I am trying to look through each record in the 'df_newsfeed's 'Description_2' field to see if any array of words contains a business name from the 'bus_names_2' dataframe. This is easily done using the following:
def IdentityResolution_demo(bus_names, df, col='Description_2', upper=True):
n_rows = df.shape[0]
description_col = df.columns.get_loc(col)
df['Company'] = ''
company_col = df.columns.get_loc('Company')
if upper:
df.loc[:,col] = df.loc[:,col].str.upper()
for ind in range(n_rows):
businesses = []
description = df.iloc[ind,description_col]
for bus_name in bus_names:
if bus_name in description:
businesses.append(bus_name)
if len(businesses) > 0:
company = '|'.join(businesses)
df.iloc[ind,company_col] = company
df = df[['Source', 'RSS', 'Company', 'Title', 'PublishedDate', 'Description', 'Link']].drop_duplicates()
return df
bus_names_3 = list(set(bus_names_2['BUSINESS_NAME'].tolist()))
test = IdentityResolution_demo(bus_names_3, df_newsfeed.iloc[:10])
test[test['Company']!='']
This issue with this asides from the length of time it takes is that it is bringing back everything in a contains manner. I only want full word matches. Meaning if I have a company in my 'bus_names_2' dataframe called 'Bank of A' that it only brings back that name into the company category if the full word of 'Bank of A' exist in the 'Description_2' column of the 'df_newsfeed' dataframe and not when 'Bank of America' shows up.
Essentially, I need something like this ingrained in my function to produce the proper output for the 'Company' column but I don't know how to implement it. The below code gets the point accross.

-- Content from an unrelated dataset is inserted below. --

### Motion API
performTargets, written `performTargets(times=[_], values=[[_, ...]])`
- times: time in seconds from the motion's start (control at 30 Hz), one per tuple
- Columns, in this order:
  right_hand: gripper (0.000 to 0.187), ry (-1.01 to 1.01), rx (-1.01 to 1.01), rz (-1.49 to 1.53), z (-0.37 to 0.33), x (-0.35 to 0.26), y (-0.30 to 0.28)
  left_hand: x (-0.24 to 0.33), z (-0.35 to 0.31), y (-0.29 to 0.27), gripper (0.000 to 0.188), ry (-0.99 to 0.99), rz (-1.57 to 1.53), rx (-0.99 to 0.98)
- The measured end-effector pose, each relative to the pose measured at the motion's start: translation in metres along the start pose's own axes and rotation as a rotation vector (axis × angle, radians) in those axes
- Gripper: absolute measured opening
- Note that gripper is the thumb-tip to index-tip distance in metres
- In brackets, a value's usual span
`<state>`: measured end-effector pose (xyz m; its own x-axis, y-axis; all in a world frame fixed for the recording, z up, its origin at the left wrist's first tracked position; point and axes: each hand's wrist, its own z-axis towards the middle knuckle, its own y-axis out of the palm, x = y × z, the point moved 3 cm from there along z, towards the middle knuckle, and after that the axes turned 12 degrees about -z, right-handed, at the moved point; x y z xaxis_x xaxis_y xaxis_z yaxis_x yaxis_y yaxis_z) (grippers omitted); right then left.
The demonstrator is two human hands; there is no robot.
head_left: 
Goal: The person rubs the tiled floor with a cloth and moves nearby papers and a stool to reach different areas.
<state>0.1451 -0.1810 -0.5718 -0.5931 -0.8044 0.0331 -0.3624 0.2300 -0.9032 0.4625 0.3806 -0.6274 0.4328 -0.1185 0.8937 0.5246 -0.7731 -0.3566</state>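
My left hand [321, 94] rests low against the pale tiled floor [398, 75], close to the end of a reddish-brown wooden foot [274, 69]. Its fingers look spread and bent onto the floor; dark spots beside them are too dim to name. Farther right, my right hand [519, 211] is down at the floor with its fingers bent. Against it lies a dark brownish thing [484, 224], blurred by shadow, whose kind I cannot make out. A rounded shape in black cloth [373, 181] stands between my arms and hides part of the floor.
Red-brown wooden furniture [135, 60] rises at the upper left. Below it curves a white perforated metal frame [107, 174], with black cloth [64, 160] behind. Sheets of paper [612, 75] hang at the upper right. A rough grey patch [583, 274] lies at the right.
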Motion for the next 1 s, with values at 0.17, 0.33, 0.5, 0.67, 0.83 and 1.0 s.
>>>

Description_2 = 'GUARDFORCE AI CO LIMITED AI GFAIW RIVERSOFT INC PEAKWORK COMPANY GFAIS CONCIERGE GUARDFORCE AI RIVERSOFT ROBOT TRAVEL AGENCY'
bus_name_2 = ['GUARDFORCE AI CO']
for i in bus_name_2:
bus_name = re.compile(fr'\b{i}\b')
print(f"{i if bus_name.match(Description_2) else ''}")
This would produce an output of 'GUARDFORCE AI CO' but if I change the bus_name_2 to:
bus_name_2 = ['GUARDFORCE AI C']
It would produce a null output.
This function is written in the way it is because comparing two dataframes turned into a very long query and so optimization required a non-dataframe format.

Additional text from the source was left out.